Try it — The data beneath this task has to be reprinted character for character.

Data shown —
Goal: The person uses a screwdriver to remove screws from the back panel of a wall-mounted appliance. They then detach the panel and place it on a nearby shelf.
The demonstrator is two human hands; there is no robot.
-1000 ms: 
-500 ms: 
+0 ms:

Answer to this problem —
Goal: The person uses a screwdriver to remove screws from the back panel of a wall-mounted appliance. They then detach the panel and place it on a nearby shelf.
The demonstrator is two human hands; there is no robot.
-1000 ms: 
-500 ms: 
+0 ms:

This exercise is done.